Technology is changing how the financial aid department at Pima Community College, Tucson, Ariz., conducts business.

By Terra Benson

One of the responsibilities of our financial aid specialists in Pima Community College's financial aid department is completing verifications of the information students provide on their FAFSAs (Free Application for Federal Student Aid). When students turn in their verification documents, we scan them into our Banner document management system. We then use a job automated scheduler, UC4, which assigns work and distributes responsibilities without tying up a staff person. The job scheduler notifies the appropriate specialist that the verifications are ready to be processed. (See also, "Lose the Queues," in the December 2014 issue of Business Officer magazine.)

Our scheduler has been in place about six years. Before that, a verification turned in at one of our six campuses would be completed at the receiving campus or sent to the district office. The biggest problem we encountered was one of equity: One campus might process 2,500 verifications each semester, while another would handle only 500.

The job scheduler allows us to more equally and equitably distribute our work to our staff. Now, each staff member is assigned student names organized by a letter group, such as A through C or D through F. 

Another important benefit: Our students at each campus now have consistent timeframes and expectations, as well as the ability to know who to reach out to if they need follow-up and assistance.  

Calibrating Calls

In 2012, to strengthen our financial aid and student accounts support system, we changed vendors for our remote call center to take advantage of new multimodal inbound solutions, including a call/e-mail/chat ticket-tracking tool with a reporting capability.

One of the beauties of working with Xerox Corp., our current vendor, is that the call center operators try to meet the goals and objectives of our institution. Although located in California, they try to adopt a Pima mindset, which provides a sense of ownership with what happens on our campuses.
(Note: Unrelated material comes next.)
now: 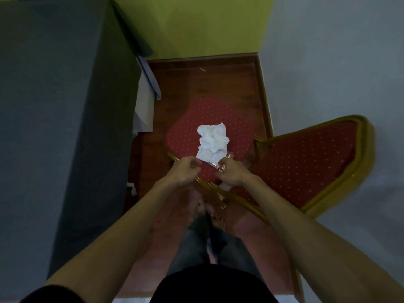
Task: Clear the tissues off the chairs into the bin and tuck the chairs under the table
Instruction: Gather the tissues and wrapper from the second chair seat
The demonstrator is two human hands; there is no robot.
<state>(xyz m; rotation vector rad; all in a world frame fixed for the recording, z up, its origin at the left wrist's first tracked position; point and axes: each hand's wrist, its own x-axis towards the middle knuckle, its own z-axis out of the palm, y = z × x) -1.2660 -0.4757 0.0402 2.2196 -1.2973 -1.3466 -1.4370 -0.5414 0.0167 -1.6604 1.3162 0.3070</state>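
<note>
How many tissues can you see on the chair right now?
1. A crumpled white tissue lies in the middle of the red chair seat, just beyond both hands. A small wrapper sits beside it near the right hand; more could be hidden under the tissue.

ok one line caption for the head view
Both hands reach over a red chair seat holding a crumpled tissue.

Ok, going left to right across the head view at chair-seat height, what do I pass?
Grey-covered table → left hand → crumpled tissue on the red seat → right hand, pinching a small wrapper → chair back → pale wall.
</note>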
This partnership has worked because we maintain constant communication. We have weekly calibration sessions during which we listen to calls and offer feedback to agents. If we notice that we are getting repeat calls about a confusing topic, we provide additional information.

Our call center typically handles basic, repeat calls, asking questions such as: 

  • How do I apply for financial aid? 
  • How do I find out when my aid is available?
  • Do I need to turn in anything else? 
  • Can you explain my award? I don't understand it.
  • Where is my refund check? 

Occasionally, students will ask questions that cannot be answered by our call center agents. Let's say a student says he turned his documents into our East Campus, but the record isn't showing up in the system. A Pima staff member, who coordinates with the call center to handle escalated tickets, works with the East Campus to find out what happened. 

The number of agents working in our call center varies according to volume. We typically need more agents at the beginning of each semester. Our last contract for financial aid and student accounts was about $1 million, which we calculate is significantly less than it would cost for us to staff it internally. 

Although we are happy with the robust technology our current vendor provides, we have encountered a couple of challenges. Two come to mind:

  • If a student or staff member uses Pima-specific jargon or a Tucson descriptor, the folks in California may misunderstand the reference, which results in confusion.
  • Students, who assume they are speaking with Pima employees, occasionally want to ask additional questions about an advising topic or registering for a class. Of course, the call center can't help and must transfer the student. We're currently in conversations about adding student services to the contract.

Translation, Please

To help us keep track of innovative technology and tools, we now employ two dedicated IT analysts who "speak" financial aid. In addition to understanding data, they can translate the functional and technical aspects of regulations and create efficiencies that help us improve the student and staff experience.

Terra Benson, executive director of financial aid, Pima Community College, Tucson, Ariz., joined the department in 2005 as the IT analyst.